Raw data
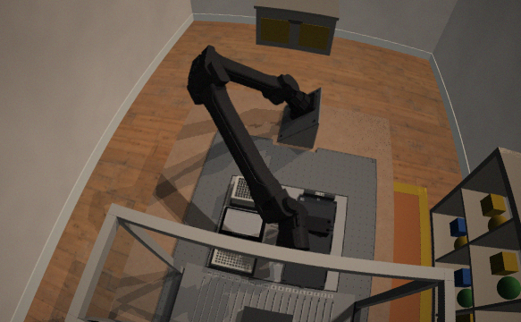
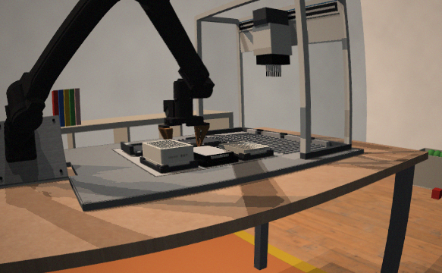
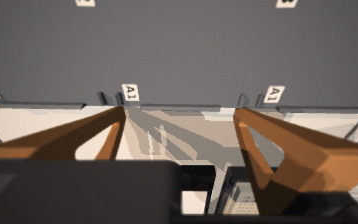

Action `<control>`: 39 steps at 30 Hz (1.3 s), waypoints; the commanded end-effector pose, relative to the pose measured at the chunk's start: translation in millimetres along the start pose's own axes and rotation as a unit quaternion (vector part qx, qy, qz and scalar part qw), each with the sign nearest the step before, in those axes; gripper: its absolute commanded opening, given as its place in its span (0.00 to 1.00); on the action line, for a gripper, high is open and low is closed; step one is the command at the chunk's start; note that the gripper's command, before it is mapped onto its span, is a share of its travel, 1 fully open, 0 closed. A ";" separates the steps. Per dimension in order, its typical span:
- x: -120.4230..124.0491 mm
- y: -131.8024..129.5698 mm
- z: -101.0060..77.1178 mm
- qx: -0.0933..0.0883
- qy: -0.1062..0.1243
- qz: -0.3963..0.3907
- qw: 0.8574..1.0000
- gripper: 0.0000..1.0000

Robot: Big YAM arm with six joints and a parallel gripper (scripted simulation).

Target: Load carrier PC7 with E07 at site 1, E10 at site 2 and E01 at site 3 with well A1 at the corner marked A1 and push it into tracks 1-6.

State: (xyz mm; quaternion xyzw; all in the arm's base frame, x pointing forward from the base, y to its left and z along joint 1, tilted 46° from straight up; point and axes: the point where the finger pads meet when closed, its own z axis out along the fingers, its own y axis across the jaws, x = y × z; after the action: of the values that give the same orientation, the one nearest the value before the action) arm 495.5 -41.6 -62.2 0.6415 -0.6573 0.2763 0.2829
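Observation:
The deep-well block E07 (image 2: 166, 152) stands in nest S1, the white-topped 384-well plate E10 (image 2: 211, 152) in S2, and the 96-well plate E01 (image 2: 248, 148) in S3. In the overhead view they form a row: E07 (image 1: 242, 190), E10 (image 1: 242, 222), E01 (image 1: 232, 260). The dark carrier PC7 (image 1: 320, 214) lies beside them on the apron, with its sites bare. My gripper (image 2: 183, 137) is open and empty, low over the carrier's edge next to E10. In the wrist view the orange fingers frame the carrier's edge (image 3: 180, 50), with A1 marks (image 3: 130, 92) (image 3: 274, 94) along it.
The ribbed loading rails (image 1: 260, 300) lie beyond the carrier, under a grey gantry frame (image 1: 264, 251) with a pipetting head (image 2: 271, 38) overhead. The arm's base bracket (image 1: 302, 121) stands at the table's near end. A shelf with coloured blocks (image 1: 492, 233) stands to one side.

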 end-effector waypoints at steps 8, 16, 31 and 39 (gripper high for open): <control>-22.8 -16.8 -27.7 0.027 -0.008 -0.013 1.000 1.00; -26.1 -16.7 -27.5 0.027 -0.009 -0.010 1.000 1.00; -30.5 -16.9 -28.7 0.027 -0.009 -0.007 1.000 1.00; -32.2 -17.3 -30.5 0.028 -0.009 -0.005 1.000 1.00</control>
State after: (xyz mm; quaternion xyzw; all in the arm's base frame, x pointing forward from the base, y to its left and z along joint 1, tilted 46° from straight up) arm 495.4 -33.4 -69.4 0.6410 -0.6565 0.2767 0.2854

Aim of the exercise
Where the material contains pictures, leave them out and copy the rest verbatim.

Finished exercise
Action `<control>`: 39 steps at 30 Hz (1.3 s), waypoints; the commanded end-effector pose, relative to the pose measured at the chunk's start: translation in millimetres along the start pose's own axes and rotation as a unit quaternion (vector part qx, qy, qz and scalar part qw), each with the sign nearest the step before, in those axes; gripper: its absolute commanded opening, given as its place in its span (0.00 to 1.00); on the action line, for a gripper, high is open and low is closed; step one is the command at the chunk's start; note that the gripper's command, before it is mapped onto its span, is a share of its travel, 1 fully open, 0 closed. A ";" separates the steps. Per dimension in order, its typical span:
- x: -120.4230..124.0491 mm
- y: -131.8024..129.5698 mm
- z: -101.0060..77.1178 mm
- qx: -0.0933..0.0883
- qy: -0.1062..0.1243
- qz: -0.3963..0.3907
- qw: 0.8574..1.0000
- gripper: 0.0000..1.0000

Robot: Big YAM arm with six joints and a parallel gripper (scripted simulation).

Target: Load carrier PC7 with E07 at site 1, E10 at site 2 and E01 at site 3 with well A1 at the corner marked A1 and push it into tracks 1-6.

State: (xyz mm; quaternion xyzw; all in the arm's base frame, x pointing forward from the base, y to its left and z along joint 1, tilted 46° from straight up; point and axes: the point where the finger pads meet when closed, its own z axis out along the fingers, its own y axis across the jaws, x = y × z; after the action: of the values that give the same orientation, the one nearest the value before the action) arm 495.5 -41.6 -62.2 0.6415 -0.6573 0.2763 0.2829
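Observation:
The deep-well block E07 (image 2: 166, 152) stands in nest S1, the white-topped 384-well plate E10 (image 2: 211, 152) in S2, and the 96-well plate E01 (image 2: 248, 148) in S3. In the overhead view they form a row: E07 (image 1: 242, 190), E10 (image 1: 242, 222), E01 (image 1: 232, 260). The dark carrier PC7 (image 1: 320, 214) lies beside them on the apron, with its sites bare. My gripper (image 2: 183, 137) is open and empty, low over the carrier's edge next to E10. In the wrist view the orange fingers frame the carrier's edge (image 3: 180, 50), with A1 marks (image 3: 130, 92) (image 3: 274, 94) along it.
The ribbed loading rails (image 1: 260, 300) lie beyond the carrier, under a grey gantry frame (image 1: 264, 251) with a pipetting head (image 2: 271, 38) overhead. The arm's base bracket (image 1: 302, 121) stands at the table's near end. A shelf with coloured blocks (image 1: 492, 233) stands to one side.
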
 end-effector waypoints at steps 8, 16, 31 and 39 (gripper high for open): <control>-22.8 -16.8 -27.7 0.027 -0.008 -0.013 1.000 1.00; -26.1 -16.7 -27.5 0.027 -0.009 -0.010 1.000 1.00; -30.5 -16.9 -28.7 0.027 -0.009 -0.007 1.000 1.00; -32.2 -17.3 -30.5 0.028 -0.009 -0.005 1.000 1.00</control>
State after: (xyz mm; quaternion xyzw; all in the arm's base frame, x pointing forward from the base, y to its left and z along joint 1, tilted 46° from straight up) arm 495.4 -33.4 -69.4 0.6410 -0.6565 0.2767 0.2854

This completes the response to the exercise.